Rohingyas : révélation ou récupération médiatique ?


Alors que les conflits affluent de toute part sur le globe (Venezuela, Corée du Nord, Syrie...), la Une internationale semble avoir fait l'impasse sur un sujet sensible du monde asiatique. Un silence désormais brisé par un embrasement général (et soudain) de la presse. Il s'agit évidemment du massacre subit par les Rohingyas en Birmanie. Retour sur une page de l'Histoire désormais harponnée par les médias.


Une situation ancestrale

Les Rohingyas sont un groupe ethnique de confession musulmane vivant principalement au sud-ouest de la Birmanie (Etat d'Arakan). Par ailleurs, c'est le questionnement autour de leur arrivée en Birmanie qui vient mettre le feu au poudre. Certains historiens soutiennent la théorie selon laquelle les Rohingyas sont bel et bien originaires de l’Arakan ; d’autres prônent la théorie d’une arrivée plus tardive (XVème siècle) et les considèrent comme les descendants des commerçants ou soldats arabes et bengalis. En plus de cette origine incertaine, la période du XIXème siècle sera déterminante des événements actuels à l’égard des Rohingyas. En effet, l’arrivée des colons britanniques favorisa un temps le sort des Rohingyas au détriment des Birmans. Un soutien qui vaudra aux Rohingyas d’être catégorisés de traîtres. L’indépendance des Birmans retrouvée en 1948 ouvrira ainsi la porte aux persécutions à l’encontre des Rohingyas pour finalement finir en « nettoyage ethnique » .

La loi sur la nationalité en 1982, mise en place par Ne Win - en violation de la Déclaration des droits de l’homme de 1948 - engendra un pic de violence. Les Rohingyas deviennent apatrides ne pouvant plus prétendre à aucun droit. La journaliste Sophie Ansel en conclut que « les bouddhistes essaient d’effacer toute trace d’une histoire commune avec les musulmans » ; une motivation désormais légitimée par la loi de 1982. 

En 2012, les violences reprennent de manière multipliée suite à un viol présumé d’une bouddhiste par un rohingya. En 2016 et en 2017, la situation s’aggrave suite à l’attaque de plusieurs postes de police par des rohingyas. 

En somme, sur 1.3 millions de rohingyas existant en Birmanie, 400 000 auraient immigrés au Bangladesh. Une migration qui ne peut plus être assumée par ce pays qui a décidé de fermer la frontière bloquant ainsi le reste des apatrides. 
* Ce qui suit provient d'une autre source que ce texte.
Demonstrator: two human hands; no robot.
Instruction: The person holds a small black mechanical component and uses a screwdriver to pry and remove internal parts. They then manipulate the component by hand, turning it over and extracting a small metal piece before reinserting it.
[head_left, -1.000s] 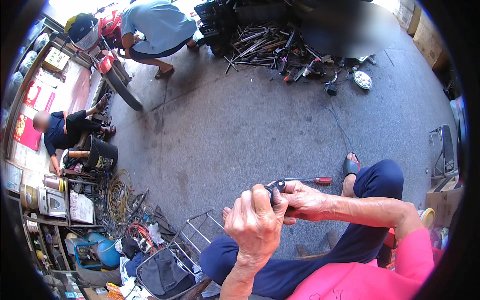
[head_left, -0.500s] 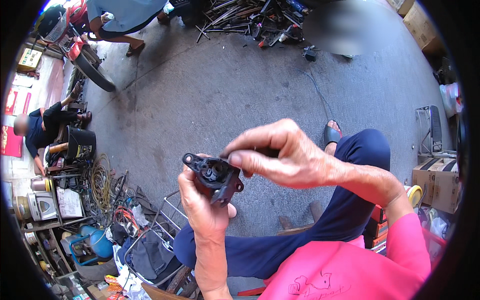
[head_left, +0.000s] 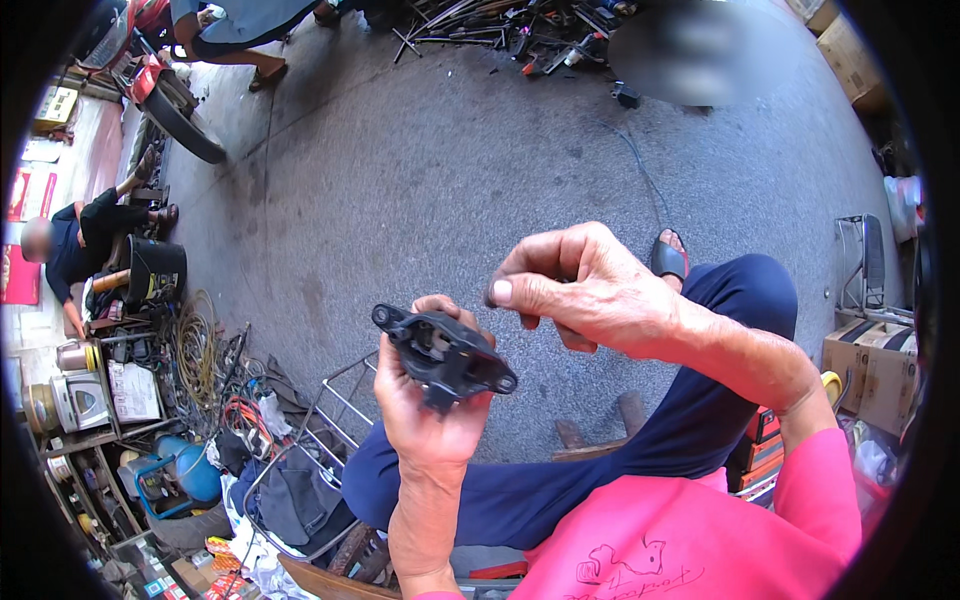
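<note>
In my left hand rests a black mechanical housing with a hollow centre and a round-holed mounting lug at each end. The fingers wrap it from below and behind, and the hollow faces up. My right hand hovers to the right of the housing and does not touch it. Thumb and forefinger are pinched together; a small dark spot shows at their tips, too small to name.
Rods and scrap metal lie in a heap at the far side. A motorcycle and two people are at the left. Tangled cables and a wire rack sit near my left knee; cardboard boxes stand at the right.
My right hand has pulled away from the housing, to the right and slightly up. The housing has turned in my left hand, so its second lug now points right.
</note>
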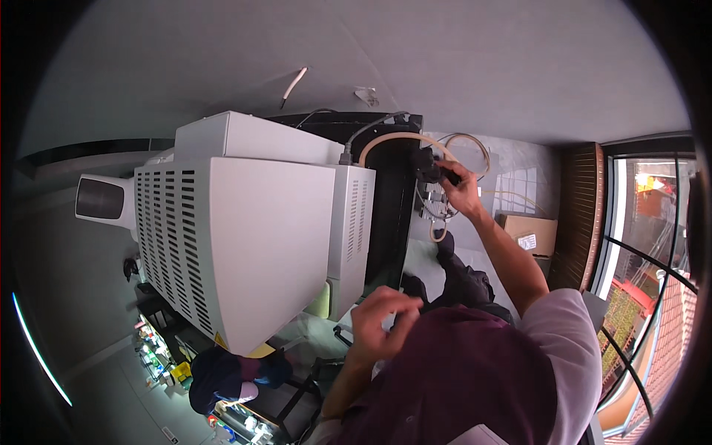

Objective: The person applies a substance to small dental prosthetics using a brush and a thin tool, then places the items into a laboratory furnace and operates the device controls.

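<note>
My right hand (461,187) reaches out over the floor beside the black stand, its fingers closed on a bulky black part (426,165). What kind of part it is cannot be made out. A beige hose (400,136) arches from the back of a large white machine (271,237) toward that part. Below the hand lies a ribbed silvery unit (436,200) with thin cables about it. My left hand (382,322) hangs in front of my body near the machine's lower corner. Its fingers are loosely curled, with a gap to the thumb and nothing seen between them.
A black cable with a grey plug (346,154) runs into the machine's back. The black stand (389,215) is under it. A cardboard box (530,233) lies by the slatted panel (578,215) and window at right. Another person (222,378) is at a bench, lower left.
</note>
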`<action>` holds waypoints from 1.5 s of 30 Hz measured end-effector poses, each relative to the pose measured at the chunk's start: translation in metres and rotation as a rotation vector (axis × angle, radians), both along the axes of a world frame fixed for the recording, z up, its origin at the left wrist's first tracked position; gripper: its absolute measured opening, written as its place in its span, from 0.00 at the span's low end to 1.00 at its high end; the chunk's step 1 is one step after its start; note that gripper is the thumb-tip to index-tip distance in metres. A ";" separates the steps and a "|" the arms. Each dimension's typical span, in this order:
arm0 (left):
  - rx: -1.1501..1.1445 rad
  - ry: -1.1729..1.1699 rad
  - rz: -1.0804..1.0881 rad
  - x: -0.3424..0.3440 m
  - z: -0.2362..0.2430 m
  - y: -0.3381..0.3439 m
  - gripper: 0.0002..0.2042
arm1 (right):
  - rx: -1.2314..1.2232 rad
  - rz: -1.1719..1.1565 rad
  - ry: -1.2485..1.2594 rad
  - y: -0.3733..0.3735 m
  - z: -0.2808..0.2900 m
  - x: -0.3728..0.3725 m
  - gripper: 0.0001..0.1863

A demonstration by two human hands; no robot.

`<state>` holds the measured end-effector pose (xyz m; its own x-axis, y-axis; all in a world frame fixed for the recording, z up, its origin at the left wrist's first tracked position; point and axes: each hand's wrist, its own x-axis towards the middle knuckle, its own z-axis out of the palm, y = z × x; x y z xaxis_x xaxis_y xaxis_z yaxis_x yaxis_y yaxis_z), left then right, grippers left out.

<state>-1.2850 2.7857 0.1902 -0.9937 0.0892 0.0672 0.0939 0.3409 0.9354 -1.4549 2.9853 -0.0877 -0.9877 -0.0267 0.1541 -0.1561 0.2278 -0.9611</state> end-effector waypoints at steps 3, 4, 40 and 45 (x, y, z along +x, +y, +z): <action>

Vous l’aurez compris, la scène internationale est une énième fois spectatrice d’une persécution ethno-religieuse. Une question mérite cependant d’être posée : alors que le conflit - ainsi que les persécutions - existent depuis 1982, pourquoi cette soudaine mise en lumière ? 

Récupération médiatique

On connaissait les raisons du silence entretenu par la scène internationale : l’UE a levé les sanctions économiques qui pesaient sur la Birmanie et lui a ainsi permis l'accès au FMI et à la Banque Mondiale. De plus, de nombreuses entreprises européennes (Total) et américaines s’implantent en Birmanie afin de profiter des divers ressources qu’offre le pays (notamment les rubis). La reconnaissance d’une minorité persécutée par le gouvernement avec qui le monde occidental entretient des relations commerciales exiguës serait mal venue…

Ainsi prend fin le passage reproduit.